A Medição da Economia Informal do INEGI para 2024 mostra que a informalidade gerou um em cada quatro pesos do PIB nacional, um recorde desde que os dados estão disponíveis desde 2003. O setor informal contribuiu com 14,5%, e outras modalidades, como agricultura de subsistência e serviço doméstico, adicionaram 10,9%.
Este aumento de 0,7 ponto percentual em relação a 2023 destaca um crescimento mais dinâmico na informalidade: enquanto o PIB total subiu 1,4%, a economia formal avançou apenas 0,5% e a informal disparou 4,3%. O INEGI observa que "para cada 100 pesos do PIB do país, os trabalhadores formais geraram 75 pesos e os da informalidade, 25 pesos".
No terceiro trimestre de 2025, de 59,5 milhões de empregados, 33 milhões trabalhavam informalmente (55,4%), em comparação com 26,5 milhões no setor formal.
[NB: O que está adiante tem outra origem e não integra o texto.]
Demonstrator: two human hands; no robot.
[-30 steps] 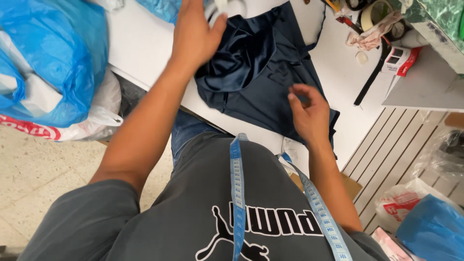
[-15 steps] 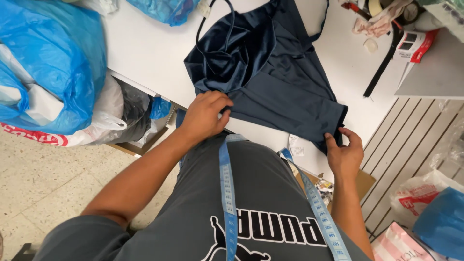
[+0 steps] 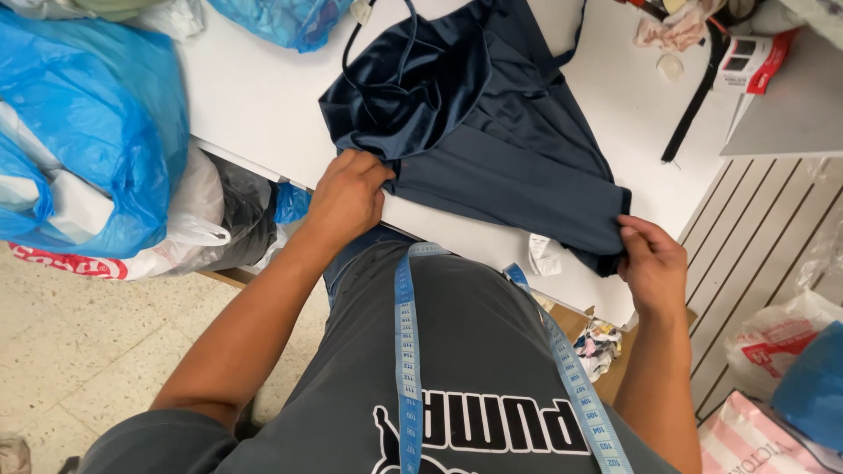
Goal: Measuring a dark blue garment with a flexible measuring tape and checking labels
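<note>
Fabric of the dark blue garment [image 3: 492, 149] on the white bench [image 3: 255, 96] looks soft, light and slippery; left hand [image 3: 347, 197] pinches its near edge, right hand [image 3: 654, 263] grasps the corner, good places for a grip

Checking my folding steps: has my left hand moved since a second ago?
Yes. The left hand came from the far side of the navy garment to its near edge.

One dark blue garment [image 3: 492, 132] lies on one white table [image 3: 255, 96]. Two hands grip it: the left hand [image 3: 347, 197] at seven o'clock and the right hand [image 3: 654, 268] at four. One blue measuring tape [image 3: 404, 351] hangs below, and two blue plastic bags [image 3: 97, 132] sit at ten and twelve o'clock.
</note>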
Isso resulta em uma proporção de 1,2 informais por formal, sem melhorias notáveis na qualidade do emprego apesar dos aumentos salariais.
A informalidade persiste como a principal via de geração de renda, embora seja menos produtiva. Nesse contexto, Víctor Piz argumenta que "é essencial acelerar o crescimento da economia e do emprego formal em 2026", para evitar que a informalidade continue como o principal motor do crescimento econômico.